Seorang perempuan perlahan berjalan di tepian jurang, samping
rumahnya. Mencoba memaksa ingatannya bekerja dengan baik, mengenang tentang
sesuatu yang meresahkan, sesuatu tentang peristiwa silam, beberapa tahun ke
belakang dari tempatnya terdiam sekarang.
Ada sesuatu yang hilang, entah. Bahkan ia tak merasa
kehilangan apa-apa. Ada sesuatu lain yang menurut akal sehatnya harus ia
miliki, tapi kemudian ia lepaskan. Tapi
apa? Karena nyatanya ia memiliki apa-apa yang ia punya.

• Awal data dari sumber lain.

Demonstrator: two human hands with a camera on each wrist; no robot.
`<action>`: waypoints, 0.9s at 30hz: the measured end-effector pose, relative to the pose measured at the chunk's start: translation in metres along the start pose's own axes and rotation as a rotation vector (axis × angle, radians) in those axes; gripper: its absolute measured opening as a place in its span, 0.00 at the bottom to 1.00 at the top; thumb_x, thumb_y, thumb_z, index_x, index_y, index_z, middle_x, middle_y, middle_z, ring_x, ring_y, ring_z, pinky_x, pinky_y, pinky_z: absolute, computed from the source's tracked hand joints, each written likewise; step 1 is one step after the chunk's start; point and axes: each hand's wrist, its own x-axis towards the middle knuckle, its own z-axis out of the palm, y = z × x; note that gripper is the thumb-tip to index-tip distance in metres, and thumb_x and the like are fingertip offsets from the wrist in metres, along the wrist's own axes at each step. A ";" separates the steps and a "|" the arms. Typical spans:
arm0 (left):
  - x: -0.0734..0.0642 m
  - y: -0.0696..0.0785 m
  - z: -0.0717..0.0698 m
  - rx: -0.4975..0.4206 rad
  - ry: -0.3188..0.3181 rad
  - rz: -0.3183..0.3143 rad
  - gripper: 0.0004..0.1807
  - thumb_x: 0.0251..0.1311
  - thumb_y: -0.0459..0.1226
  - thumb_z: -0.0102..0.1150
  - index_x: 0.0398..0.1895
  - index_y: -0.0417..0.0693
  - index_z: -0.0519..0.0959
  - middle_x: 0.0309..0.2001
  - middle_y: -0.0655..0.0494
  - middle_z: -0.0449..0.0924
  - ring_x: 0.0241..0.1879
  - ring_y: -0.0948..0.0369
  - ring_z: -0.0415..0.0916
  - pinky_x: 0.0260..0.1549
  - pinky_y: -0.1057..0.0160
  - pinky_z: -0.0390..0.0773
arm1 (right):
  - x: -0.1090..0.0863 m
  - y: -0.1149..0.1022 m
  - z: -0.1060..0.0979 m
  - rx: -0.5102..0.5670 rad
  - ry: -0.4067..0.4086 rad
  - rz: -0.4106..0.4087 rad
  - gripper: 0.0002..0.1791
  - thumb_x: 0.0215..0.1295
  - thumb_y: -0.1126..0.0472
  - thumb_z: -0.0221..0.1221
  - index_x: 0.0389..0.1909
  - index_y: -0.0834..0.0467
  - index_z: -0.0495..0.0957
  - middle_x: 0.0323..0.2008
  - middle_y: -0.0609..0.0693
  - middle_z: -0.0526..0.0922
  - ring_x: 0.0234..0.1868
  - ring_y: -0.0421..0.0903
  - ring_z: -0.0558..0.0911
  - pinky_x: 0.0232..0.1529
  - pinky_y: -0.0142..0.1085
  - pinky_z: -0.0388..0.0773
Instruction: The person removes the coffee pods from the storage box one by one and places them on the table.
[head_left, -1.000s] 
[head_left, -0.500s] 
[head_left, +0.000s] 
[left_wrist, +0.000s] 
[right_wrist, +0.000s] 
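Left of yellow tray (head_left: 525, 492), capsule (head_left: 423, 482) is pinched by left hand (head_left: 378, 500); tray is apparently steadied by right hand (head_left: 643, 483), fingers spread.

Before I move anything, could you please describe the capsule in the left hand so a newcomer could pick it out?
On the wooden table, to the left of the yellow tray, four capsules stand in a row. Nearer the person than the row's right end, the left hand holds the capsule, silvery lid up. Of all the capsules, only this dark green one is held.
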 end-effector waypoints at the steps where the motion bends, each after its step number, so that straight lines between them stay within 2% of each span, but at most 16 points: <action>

Perempuan, kembali memaksa otaknya bekerja lebih keras
lagi. Sial, ingatannya memang payah, separah itukah? Sepuluh tahun yang lalu?
Ah, tidak. Dua, tiga puluh tahun yang lalu. Dan sekarang nyatanya perempuan
baik-baik saja. Jika menurutmu baik adalah bahwa perempuan itu kini tak terbaring
sakit, anggap saja memang itu artinya ‘baik’.
Perempuan beranjak ke lain tempat, tidak lagi di tepi jurang
sisi kanan rumah tinggi bercat putih keabu-abuan. Sekarang lebih memilih duduk
di tepi kolam buatan, dan masih tetap berpikir dan mengingat-ingat apa gerangan
yang sebenarnya ia lupakan.
Sayup terdengar suara sepasang anak remaja, oh bukan
sepasang ternyata ia sendirian, tertawa cekakan di ujung telpon yang ia
genggam. Perempuan meliriknya “Hi, oma” remaja tertawa renyah. Ah, iya aku
ternyata seorang nenek tua yang sedang duduk di pinggir kolam. Airnya mencetak
bayangan wajah yang tak tampak kerutan, ternyata perempuan belum terlalu tua
untuk disebut nenek tua. Tapi kenapa ingatannya begitu lemah. Tak mampu
mengingat sesuatu yang rasa-rasanya harus diingat.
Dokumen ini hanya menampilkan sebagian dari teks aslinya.